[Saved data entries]
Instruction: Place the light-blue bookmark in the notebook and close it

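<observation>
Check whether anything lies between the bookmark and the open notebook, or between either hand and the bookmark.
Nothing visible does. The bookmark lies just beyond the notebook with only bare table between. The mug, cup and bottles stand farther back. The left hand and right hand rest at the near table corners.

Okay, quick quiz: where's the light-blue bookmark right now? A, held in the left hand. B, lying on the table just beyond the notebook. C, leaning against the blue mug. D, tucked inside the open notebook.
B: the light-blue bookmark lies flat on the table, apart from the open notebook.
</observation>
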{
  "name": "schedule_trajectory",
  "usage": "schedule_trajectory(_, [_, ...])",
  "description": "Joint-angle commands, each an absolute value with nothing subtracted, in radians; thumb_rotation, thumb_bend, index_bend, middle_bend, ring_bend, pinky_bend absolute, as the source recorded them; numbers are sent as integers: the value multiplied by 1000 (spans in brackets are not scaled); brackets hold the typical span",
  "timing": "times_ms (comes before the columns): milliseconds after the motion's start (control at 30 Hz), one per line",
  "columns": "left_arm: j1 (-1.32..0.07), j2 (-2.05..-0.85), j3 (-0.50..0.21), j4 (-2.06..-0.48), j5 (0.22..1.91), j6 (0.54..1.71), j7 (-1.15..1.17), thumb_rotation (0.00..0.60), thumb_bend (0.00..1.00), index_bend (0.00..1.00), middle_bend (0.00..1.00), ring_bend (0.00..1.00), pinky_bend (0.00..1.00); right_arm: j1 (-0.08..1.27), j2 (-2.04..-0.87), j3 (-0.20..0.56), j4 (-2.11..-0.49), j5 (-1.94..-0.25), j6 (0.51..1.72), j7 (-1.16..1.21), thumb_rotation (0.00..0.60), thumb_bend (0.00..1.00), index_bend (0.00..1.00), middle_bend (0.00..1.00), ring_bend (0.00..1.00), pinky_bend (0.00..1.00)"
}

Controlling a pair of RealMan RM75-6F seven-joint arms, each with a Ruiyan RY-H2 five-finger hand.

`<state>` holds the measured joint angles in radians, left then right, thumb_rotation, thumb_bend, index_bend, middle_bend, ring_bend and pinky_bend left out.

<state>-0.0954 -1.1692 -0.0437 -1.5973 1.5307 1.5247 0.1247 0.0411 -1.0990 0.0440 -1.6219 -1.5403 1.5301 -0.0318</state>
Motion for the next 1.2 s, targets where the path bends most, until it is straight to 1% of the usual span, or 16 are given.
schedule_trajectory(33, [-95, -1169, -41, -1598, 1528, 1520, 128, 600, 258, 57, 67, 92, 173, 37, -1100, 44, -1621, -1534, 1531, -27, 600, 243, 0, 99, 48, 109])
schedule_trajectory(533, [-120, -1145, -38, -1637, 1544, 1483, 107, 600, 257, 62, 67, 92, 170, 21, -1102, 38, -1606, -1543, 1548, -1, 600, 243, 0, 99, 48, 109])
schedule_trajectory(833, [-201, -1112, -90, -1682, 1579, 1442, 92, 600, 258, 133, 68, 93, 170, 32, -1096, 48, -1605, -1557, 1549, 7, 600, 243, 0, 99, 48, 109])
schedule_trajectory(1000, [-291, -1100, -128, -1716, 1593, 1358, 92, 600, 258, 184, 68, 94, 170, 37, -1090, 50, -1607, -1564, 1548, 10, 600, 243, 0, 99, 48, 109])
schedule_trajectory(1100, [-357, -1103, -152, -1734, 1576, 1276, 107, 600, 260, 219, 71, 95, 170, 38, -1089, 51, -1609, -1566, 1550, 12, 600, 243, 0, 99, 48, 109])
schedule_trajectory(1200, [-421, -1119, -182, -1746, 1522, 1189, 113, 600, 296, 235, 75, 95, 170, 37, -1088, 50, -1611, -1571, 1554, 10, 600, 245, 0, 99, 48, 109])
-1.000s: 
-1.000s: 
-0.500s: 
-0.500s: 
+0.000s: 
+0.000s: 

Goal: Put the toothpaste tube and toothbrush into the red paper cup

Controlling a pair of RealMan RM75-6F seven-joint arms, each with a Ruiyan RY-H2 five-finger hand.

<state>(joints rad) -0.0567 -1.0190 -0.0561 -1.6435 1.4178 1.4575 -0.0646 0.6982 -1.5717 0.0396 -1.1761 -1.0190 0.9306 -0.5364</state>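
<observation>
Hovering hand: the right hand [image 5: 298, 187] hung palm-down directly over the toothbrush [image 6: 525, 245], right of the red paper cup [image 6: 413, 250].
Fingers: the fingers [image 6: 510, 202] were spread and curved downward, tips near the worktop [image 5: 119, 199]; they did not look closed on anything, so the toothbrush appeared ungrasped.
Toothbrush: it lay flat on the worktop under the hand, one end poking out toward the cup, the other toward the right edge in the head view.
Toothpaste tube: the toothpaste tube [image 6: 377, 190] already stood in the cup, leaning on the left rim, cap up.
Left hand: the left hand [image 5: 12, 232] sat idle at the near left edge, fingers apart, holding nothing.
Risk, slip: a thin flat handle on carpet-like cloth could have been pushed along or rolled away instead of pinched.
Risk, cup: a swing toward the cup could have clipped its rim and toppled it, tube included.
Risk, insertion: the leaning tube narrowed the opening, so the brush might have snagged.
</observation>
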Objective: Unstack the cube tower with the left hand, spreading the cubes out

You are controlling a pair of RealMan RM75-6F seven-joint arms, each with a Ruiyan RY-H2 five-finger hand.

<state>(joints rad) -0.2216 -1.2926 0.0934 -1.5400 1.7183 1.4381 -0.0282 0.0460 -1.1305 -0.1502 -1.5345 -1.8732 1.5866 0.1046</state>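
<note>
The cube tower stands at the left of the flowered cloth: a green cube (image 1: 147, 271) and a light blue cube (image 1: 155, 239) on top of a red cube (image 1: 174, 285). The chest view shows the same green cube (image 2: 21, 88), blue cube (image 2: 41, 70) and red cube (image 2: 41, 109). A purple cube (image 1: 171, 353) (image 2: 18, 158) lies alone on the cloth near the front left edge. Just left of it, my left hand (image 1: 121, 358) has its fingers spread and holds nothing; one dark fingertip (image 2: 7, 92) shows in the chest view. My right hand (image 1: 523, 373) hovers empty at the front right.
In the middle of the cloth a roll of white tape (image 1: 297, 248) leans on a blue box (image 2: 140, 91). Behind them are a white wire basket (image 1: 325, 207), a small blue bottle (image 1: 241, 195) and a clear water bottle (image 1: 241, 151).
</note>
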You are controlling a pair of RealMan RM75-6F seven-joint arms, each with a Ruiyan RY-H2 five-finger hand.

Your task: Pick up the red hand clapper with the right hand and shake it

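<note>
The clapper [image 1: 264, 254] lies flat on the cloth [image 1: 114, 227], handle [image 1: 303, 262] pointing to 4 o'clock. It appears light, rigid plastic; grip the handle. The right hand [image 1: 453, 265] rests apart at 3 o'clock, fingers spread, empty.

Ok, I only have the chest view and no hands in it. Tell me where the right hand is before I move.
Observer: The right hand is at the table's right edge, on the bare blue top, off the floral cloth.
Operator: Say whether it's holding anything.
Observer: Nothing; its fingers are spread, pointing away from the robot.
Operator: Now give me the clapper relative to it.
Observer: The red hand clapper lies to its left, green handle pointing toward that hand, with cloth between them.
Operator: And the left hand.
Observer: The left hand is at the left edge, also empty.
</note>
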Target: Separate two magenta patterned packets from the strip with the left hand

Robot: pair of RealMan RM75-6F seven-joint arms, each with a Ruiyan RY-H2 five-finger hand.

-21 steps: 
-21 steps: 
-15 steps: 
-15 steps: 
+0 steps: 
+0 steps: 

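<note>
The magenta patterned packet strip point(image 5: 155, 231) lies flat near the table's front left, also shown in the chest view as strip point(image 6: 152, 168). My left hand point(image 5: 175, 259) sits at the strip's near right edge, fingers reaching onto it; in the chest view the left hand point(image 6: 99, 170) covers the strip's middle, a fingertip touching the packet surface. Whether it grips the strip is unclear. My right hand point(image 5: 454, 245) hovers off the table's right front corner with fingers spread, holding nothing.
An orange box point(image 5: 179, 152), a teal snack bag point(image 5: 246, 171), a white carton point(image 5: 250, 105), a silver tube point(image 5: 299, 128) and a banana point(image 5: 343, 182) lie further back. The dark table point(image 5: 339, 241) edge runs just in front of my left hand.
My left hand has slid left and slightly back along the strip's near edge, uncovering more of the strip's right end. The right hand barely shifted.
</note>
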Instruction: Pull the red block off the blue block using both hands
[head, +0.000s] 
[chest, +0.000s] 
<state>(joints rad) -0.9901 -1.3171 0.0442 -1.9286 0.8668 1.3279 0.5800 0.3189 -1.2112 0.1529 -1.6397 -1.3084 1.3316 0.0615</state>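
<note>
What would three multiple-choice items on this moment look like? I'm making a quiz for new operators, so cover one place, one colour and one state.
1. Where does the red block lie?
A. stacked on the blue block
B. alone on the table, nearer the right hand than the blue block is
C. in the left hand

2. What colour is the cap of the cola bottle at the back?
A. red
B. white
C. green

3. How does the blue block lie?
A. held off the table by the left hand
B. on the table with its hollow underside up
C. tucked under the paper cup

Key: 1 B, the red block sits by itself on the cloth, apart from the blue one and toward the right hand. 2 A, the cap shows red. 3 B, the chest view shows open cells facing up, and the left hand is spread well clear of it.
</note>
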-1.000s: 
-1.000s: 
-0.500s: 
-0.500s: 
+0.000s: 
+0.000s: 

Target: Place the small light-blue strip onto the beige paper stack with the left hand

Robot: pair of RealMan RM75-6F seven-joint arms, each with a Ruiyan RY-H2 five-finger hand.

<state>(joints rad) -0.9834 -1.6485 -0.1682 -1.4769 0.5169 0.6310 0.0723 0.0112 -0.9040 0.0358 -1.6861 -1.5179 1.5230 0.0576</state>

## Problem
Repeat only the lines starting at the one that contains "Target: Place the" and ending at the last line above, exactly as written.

## Output for this task
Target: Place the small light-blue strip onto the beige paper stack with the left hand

Robot: pair of RealMan RM75-6F seven-joint arms, each with a Ruiyan RY-H2 five-finger hand.

<state>(joints rad) -0.9834 -1.6485 -0.1682 -1.4769 0.5169 0.6310 0.0723 0.0112 -0.9040 0.0358 -1.6861 -1.5179 1.5230 0.0576</state>

The response to the exercise is complete.